Book Read Free

Mission: Earth Villainy Victorious

Page 3

by Ron L. Hubbard


  "Well, it will sure raise hell with I. G. Barben Phar­maceutical. Mrs. Corleone is death on drugs. But we can convert the firm to something legitimate. Long live Babe Corleone! Now, on this client thing, what do you say, Junior?"

  "I could kick your bloody head in!" said Heller.

  Bury felt his skull. "You already did."

  They suddenly both broke out laughing, Bury with his "Heh, heh, heh!"

  Just then Izzy and Twoey walked in.

  Izzy couldn't believe his eyes. "Oy, what's this?"

  "Bury knows where all the skeletons are buried," said Heller. "I think we just hired the firm of Swindle and Crouch."

  "Wait, wait!" said Bury. "There's a codicil to this."

  Heller looked at him suspiciously.

  Bury said, "You have quite a bit of unfinished Rockecenter business hanging around. But two of them I want free rein with: one is Miss Agnes-known to the world as Dr. Morelay, a psychiatrist. The other is Miss Peace."

  Heller shrugged. "I suppose it's all right."

  "Even if I take them to see the Snake House in the Bronx Zoo?" said Bury.

  Twoey spoke up. "Zoos is very educational. Sounds fine to me."

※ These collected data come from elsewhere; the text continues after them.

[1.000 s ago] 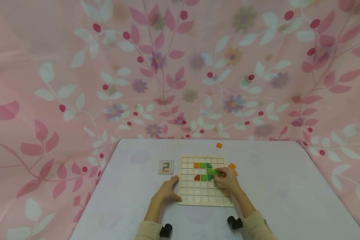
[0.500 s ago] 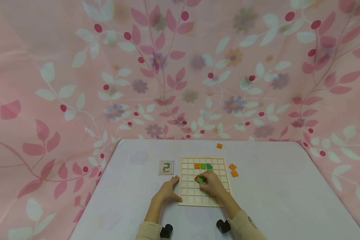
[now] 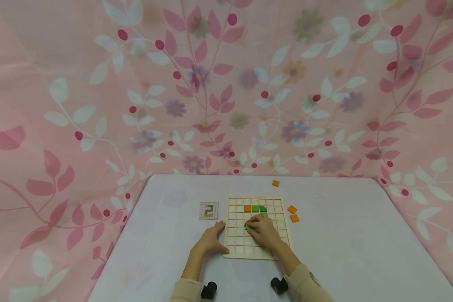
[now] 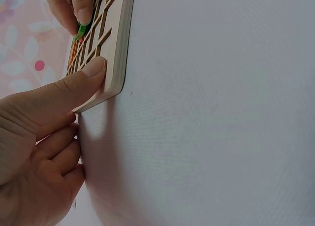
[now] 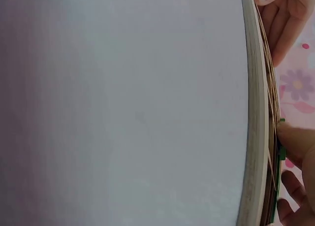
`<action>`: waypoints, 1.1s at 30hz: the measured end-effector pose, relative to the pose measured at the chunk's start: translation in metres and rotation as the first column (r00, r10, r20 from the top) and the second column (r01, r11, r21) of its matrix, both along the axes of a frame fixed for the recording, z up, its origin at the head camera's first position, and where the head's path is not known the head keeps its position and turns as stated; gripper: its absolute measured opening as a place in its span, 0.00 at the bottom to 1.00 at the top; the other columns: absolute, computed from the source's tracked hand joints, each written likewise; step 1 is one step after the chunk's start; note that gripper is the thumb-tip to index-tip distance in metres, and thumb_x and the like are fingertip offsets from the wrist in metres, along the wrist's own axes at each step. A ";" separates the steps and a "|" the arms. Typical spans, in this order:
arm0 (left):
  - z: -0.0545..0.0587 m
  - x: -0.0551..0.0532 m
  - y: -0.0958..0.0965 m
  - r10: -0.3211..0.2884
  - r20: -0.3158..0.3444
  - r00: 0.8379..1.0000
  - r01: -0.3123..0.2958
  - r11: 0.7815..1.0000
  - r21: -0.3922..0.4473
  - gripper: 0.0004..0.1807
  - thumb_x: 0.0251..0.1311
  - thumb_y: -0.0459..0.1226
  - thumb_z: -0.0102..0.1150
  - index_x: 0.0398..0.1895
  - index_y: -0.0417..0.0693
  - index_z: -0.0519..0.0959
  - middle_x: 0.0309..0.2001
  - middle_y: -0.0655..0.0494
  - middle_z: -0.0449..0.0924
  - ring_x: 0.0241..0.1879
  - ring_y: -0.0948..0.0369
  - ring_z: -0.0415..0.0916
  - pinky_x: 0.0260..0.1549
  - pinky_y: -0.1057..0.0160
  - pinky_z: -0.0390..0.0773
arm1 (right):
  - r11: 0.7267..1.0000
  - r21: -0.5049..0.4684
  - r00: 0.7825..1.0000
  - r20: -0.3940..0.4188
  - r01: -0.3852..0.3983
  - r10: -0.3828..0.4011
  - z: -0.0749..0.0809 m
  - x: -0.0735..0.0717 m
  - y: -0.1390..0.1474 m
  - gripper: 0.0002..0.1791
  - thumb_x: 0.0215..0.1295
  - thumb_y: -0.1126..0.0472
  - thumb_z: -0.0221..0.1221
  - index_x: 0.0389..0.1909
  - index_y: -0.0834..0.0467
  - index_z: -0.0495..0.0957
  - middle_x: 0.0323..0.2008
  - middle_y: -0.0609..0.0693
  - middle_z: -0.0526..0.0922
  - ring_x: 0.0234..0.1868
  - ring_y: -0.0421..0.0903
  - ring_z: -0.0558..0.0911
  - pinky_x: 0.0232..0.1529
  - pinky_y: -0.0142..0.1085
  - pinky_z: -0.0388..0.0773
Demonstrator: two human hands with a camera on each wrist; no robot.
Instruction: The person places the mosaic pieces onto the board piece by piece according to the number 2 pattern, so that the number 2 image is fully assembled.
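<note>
A pale wooden grid board lies on the table. My right hand is over its middle and pinches a green square tile between thumb and fingers, low over the grid beside a red tile. In the left wrist view that green tile stands tilted at the fingertips. My left hand rests at the board's left edge, thumb on the frame near the front corner, other fingers along the side. An orange tile, a green tile and a dark green tile form a row farther back.
A small pattern card with a coloured figure on a grid lies left of the board. Two orange tiles lie right of it, and one orange tile near the table's back edge. A floral cloth hangs behind.
My right hand has moved left from the board's right part to its middle, carrying the green tile down near the red one. My left hand stays in place.
</note>
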State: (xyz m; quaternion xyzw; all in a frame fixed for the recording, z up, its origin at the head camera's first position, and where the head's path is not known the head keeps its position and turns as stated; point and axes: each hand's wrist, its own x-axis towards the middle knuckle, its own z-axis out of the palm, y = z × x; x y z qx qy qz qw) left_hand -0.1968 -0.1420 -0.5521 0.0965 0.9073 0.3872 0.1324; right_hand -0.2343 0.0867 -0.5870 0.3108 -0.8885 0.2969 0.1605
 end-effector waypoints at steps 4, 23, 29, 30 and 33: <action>0.001 0.001 0.000 -0.001 0.004 1.000 0.001 1.000 -0.005 0.51 0.30 0.31 0.78 0.64 0.30 0.64 0.68 0.37 0.59 0.68 0.39 0.52 0.65 0.40 0.54 | 1.000 -0.006 0.998 -0.055 0.022 -0.022 -0.002 0.003 -0.001 0.10 0.50 0.63 0.68 0.35 0.59 0.86 0.38 0.50 0.86 0.40 0.50 0.78 0.37 0.46 0.73; -0.003 -0.002 -0.001 -0.007 -0.006 1.000 0.007 1.000 -0.009 0.51 0.30 0.32 0.78 0.64 0.31 0.64 0.68 0.38 0.59 0.68 0.40 0.52 0.65 0.41 0.54 | 0.999 -0.031 0.998 -0.059 0.006 -0.008 -0.003 0.019 -0.001 0.05 0.49 0.63 0.69 0.28 0.58 0.87 0.37 0.52 0.86 0.41 0.50 0.78 0.34 0.41 0.70; -0.003 -0.002 0.000 0.001 0.001 1.000 -0.001 1.000 -0.021 0.51 0.30 0.33 0.78 0.65 0.32 0.64 0.68 0.39 0.59 0.69 0.41 0.52 0.66 0.42 0.53 | 0.999 -0.051 0.997 -0.074 0.016 -0.019 -0.002 0.019 -0.004 0.05 0.49 0.65 0.69 0.29 0.58 0.87 0.35 0.49 0.87 0.40 0.48 0.78 0.37 0.43 0.73; -0.002 -0.002 0.000 0.002 0.002 1.000 -0.002 1.000 -0.019 0.51 0.31 0.33 0.78 0.65 0.32 0.63 0.68 0.39 0.58 0.69 0.41 0.51 0.66 0.42 0.53 | 0.998 -0.056 0.997 -0.077 0.013 -0.018 -0.002 0.019 -0.004 0.05 0.49 0.65 0.69 0.29 0.58 0.87 0.35 0.48 0.87 0.40 0.47 0.78 0.37 0.43 0.74; -0.002 -0.002 0.000 0.001 0.005 1.000 -0.001 1.000 -0.012 0.51 0.30 0.33 0.78 0.65 0.32 0.64 0.68 0.39 0.58 0.69 0.41 0.51 0.66 0.42 0.53 | 0.998 -0.068 0.997 -0.075 0.003 -0.008 -0.002 0.020 -0.004 0.06 0.48 0.66 0.69 0.30 0.58 0.87 0.35 0.48 0.87 0.39 0.46 0.78 0.37 0.43 0.73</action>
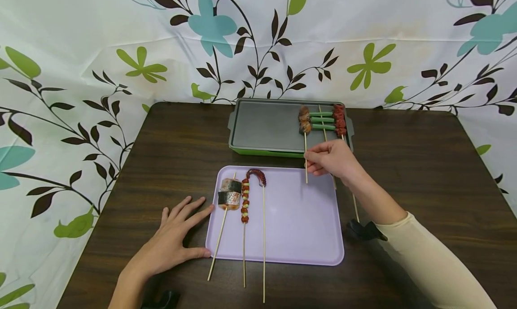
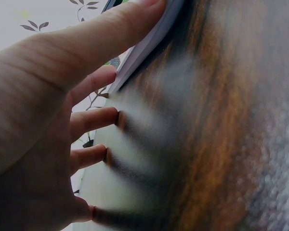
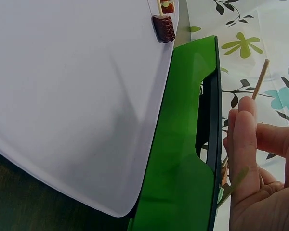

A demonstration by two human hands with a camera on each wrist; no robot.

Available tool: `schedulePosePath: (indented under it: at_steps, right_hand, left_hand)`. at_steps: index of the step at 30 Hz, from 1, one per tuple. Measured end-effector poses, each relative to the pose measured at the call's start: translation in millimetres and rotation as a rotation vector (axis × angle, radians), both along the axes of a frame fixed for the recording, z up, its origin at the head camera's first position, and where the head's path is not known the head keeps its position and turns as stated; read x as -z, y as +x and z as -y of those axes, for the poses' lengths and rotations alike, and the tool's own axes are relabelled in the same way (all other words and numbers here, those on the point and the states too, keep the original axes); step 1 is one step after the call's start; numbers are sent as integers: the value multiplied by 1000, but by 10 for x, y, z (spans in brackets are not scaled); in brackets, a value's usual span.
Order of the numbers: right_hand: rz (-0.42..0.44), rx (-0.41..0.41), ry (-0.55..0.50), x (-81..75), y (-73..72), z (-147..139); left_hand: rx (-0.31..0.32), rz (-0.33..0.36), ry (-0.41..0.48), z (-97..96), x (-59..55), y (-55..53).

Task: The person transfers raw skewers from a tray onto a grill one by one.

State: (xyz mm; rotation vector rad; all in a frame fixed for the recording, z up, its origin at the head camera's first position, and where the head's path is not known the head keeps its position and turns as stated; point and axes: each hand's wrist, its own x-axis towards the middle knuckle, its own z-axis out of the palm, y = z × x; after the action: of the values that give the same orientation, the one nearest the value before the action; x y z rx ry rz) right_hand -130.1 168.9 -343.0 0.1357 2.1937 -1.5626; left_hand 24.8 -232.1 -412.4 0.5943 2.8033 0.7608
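My right hand (image 1: 333, 158) pinches the stick of a skewer with brown meat chunks (image 1: 304, 119), its food end over the right part of the grey grill (image 1: 266, 125). In the right wrist view the stick (image 3: 261, 79) pokes out past the fingertips. Beside it on the grill are a skewer of green pods (image 1: 323, 120) and one of red meat chunks (image 1: 339, 120). My left hand (image 1: 175, 235) lies on the table with fingers spread, its thumb and forefinger at the left edge of the lilac tray (image 1: 299, 228). The left wrist view shows the thumb (image 2: 106, 33) against that rim.
Three skewers lie on the tray's left side: a seaweed-banded roll (image 1: 229, 193), a row of red and pale pieces (image 1: 244, 201), and a curled tentacle (image 1: 256, 174). Their sticks overhang the tray's front edge. A flowered cloth (image 1: 101, 26) hangs behind the dark wooden table (image 1: 420, 165).
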Motion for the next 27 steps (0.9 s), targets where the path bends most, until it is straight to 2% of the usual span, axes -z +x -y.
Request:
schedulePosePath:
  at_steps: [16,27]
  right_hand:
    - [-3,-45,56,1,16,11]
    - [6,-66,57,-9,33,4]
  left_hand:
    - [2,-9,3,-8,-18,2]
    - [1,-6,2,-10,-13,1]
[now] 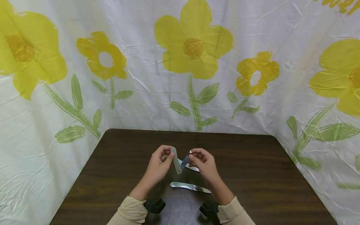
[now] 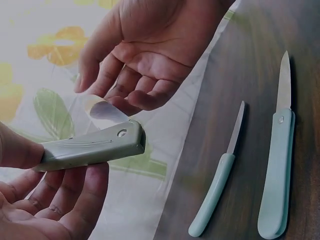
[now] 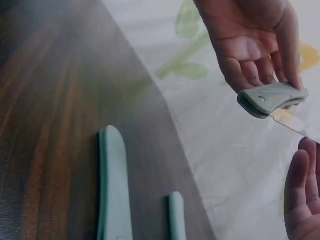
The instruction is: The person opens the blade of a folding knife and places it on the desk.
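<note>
My left hand (image 1: 159, 164) grips the pale green handle of a folding knife (image 1: 176, 162), thumb on one side and fingers on the other, above the table. Its blade (image 2: 105, 114) stands out at an angle from the handle, partly unfolded. My right hand (image 1: 206, 164) pinches that blade near its tip with thumb and fingers. Below both hands, a second pale green knife (image 1: 182, 185) lies with its blade out, pointing right. Another green-handled knife (image 2: 215, 192) lies farther back, partly hidden by the held knife in the head view.
The dark wooden table (image 1: 118, 187) has a white curtain (image 1: 140, 103) with painted yellow flowers hanging round its back and sides. Black wrist cameras (image 1: 154, 206) sit on both wrists, by the beige sleeves.
</note>
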A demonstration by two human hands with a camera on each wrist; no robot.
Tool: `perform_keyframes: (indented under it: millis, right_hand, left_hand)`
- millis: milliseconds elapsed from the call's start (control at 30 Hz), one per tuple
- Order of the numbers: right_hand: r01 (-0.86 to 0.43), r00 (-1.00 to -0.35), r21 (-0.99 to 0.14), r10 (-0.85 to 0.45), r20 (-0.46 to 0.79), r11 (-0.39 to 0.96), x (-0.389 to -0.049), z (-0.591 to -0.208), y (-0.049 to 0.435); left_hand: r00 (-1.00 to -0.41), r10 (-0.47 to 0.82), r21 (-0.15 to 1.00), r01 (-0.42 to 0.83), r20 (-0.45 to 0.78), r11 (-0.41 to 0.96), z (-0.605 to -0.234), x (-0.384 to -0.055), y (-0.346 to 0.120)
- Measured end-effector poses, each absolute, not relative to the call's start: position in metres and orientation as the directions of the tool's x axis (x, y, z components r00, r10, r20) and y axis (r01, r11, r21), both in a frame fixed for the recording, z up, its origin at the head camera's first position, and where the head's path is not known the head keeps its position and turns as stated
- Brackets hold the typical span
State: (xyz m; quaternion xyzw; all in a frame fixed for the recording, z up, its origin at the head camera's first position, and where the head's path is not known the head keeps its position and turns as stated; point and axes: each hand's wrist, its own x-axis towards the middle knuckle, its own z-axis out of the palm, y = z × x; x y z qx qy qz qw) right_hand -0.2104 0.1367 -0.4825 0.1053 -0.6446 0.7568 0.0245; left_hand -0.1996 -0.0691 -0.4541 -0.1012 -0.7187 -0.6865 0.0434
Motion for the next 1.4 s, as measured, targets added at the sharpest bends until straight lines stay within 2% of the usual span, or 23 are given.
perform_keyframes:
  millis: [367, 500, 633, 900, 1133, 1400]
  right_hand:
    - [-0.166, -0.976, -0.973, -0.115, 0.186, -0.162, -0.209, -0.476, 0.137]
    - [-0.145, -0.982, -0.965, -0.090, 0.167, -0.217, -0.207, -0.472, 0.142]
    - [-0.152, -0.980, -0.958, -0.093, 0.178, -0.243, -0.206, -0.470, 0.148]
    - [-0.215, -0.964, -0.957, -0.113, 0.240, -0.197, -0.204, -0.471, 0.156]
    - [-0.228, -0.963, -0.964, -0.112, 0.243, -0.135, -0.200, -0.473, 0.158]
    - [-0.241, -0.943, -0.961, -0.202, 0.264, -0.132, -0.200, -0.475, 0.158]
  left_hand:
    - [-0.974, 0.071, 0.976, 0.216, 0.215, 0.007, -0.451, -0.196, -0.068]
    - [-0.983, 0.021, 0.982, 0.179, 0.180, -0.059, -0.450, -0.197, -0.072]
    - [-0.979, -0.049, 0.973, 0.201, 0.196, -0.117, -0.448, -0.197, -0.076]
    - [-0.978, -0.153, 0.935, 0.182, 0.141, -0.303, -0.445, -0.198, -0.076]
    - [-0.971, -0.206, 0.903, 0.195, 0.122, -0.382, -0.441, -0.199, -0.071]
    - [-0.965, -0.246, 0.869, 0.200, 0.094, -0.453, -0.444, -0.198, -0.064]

  Bury said, "Oh, good. White mice are so dear these days! So that settles it. My firm and I are retained."

  Bury walked over to the open case and pulled out handfuls of papers under Heller's watchful eye. "Why did you so tamely sign these two quitclaims?" he asked Heller.

  Izzy was hovering near now. "Mr. Jet owns all the companies anyway. I just never put his name on any­thing because of you."

  Bury shied the two quitclaims at the trash can. "If it was your intention for your brother to own everything, it takes quite a different form. But it would just snarl up probate. Forget it." He picked up the 49-percent oil-stock transfer to Rockecenter and threw it in the trash can. "It would just add to the inheritance tax. Why transfer it away when it's coming right back to you?" He selected out the document which gave Rockecenter 49 percent of the 180 billion being made on the sell options. He threw that in the trash can. "Just more inheritance tax, a thing we must avoid. And as for all this money breaking the American banking system, you own all the banks now and all the money as well, so there's no rupture of the economy. Now, as for this patent transfer, forget those, too. Just keep on owning them and keep them out of probate court. The trust fund is now yours, so no problem. The important thing here is the will. And it is not correct."

  They all stared at him.

  Bury looked toward the door. "Wills are seldom nota­rized. They're witnessed and this lacks two witnesses. I see two privates over there who came in just as Rockecenter finished signing it. Is that right, boys?"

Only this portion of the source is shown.